Die Ursache für diese Entwicklung liegt bei den Kunden mit einem Verbrauch von mehr als 100'000 kWh im Jahr. «Ausgelöst durch Kostenoptimierungen, ist bei den Industriekunden eine starke Verschiebung vom Blau- in den Graustrom aufgefallen», schreibt die IB Langenthal AG in ihrem Geschäftsbericht 2016.
Stefan Schaad-Meer, Leiter Vertrieb und Mitglied der Geschäftsleitung, bestätigt: Zwar gebe es sie noch, die Unternehmen, die aus einer Grundhaltung heraus beim Blaustrom geblieben seien. Waren es 2015 noch mehr als drei Viertel aller gut 5 Dutzend Industriebetriebe, ist ihr Anteil inzwischen auf unter 50 Prozent gesunken.

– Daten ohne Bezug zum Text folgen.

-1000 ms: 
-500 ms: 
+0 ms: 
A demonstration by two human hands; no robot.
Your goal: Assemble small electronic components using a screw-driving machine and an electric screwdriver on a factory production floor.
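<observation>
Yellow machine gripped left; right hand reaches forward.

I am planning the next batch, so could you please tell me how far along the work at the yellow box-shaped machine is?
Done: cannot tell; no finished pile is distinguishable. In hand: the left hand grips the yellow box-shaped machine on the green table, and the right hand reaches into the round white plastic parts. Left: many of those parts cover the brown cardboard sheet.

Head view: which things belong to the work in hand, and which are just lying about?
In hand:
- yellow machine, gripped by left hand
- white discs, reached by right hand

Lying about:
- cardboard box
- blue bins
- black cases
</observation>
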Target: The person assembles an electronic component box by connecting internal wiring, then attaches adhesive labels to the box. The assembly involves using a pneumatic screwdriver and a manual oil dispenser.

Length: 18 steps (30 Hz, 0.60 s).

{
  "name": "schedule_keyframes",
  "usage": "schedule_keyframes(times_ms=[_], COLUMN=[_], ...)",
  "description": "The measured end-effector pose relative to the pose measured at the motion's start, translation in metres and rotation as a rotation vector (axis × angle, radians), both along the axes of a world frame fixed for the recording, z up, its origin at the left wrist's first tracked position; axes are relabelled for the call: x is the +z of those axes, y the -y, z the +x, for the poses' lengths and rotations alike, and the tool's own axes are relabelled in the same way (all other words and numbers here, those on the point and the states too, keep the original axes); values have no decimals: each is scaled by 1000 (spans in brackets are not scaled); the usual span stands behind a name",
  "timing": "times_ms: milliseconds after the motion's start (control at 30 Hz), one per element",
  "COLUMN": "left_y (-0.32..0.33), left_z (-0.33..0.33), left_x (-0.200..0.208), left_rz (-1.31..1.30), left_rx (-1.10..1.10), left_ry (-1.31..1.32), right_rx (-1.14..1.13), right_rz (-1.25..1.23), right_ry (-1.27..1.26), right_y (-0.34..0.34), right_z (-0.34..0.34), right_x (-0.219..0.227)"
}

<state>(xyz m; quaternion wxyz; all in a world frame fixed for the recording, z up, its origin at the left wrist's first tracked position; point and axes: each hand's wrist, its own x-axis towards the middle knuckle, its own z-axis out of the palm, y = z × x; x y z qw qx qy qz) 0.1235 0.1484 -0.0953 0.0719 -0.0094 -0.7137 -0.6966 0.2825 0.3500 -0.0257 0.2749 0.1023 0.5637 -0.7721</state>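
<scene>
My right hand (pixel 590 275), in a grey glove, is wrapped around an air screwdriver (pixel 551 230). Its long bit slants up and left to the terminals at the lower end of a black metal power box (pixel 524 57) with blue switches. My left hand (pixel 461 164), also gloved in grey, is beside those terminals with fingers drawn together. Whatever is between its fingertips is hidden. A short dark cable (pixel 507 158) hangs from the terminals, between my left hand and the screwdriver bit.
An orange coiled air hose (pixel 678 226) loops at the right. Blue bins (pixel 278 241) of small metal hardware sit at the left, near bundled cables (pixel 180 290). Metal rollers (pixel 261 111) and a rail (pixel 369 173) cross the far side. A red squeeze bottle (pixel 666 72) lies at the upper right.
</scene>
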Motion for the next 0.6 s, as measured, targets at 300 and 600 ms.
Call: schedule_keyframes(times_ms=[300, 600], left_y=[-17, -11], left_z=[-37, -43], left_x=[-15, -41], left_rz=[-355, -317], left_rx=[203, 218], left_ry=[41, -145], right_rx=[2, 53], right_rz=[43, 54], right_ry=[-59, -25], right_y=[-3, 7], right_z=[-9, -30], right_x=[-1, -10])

Die grosse Mehrheit der Unternehmen indes ist zum aus nicht überprüfbaren Energieträgern gewonnenen Graustrom zurückgekehrt. Allen voran eine Mehrheit der Grosskunden mit einem jährlichen Verbrauch von mehr als 1 GWh. Der Grund liege auf der Hand, erklärt Schaad: «Sowohl die Grossindustriellen als auch die KMU müssen ihre Kosten knallhart optimieren.»
0,3 Rappen pro kWh
Es sind allerdings nicht gerade Unsummen, die die Unternehmen mit Graustrom einsparen. 0,2 Rappen pro kWh betrug die Preisdifferenz zum Blaustrom 2015. Letztes Jahr waren es 0,3 Rappen pro kWh. Bei einem Verbrauch von 100'000 kWh macht das gerade einmal 300 Franken im Jahr aus. Bei 1 GWh wären es 3000 Franken. Ein durchschnittlicher Betrieb, erklärt Schaad, beziehe rund 500'000 kWh Strom. Bei den grössten ihrer Kunden seien es rund 4 bis 6 GWh.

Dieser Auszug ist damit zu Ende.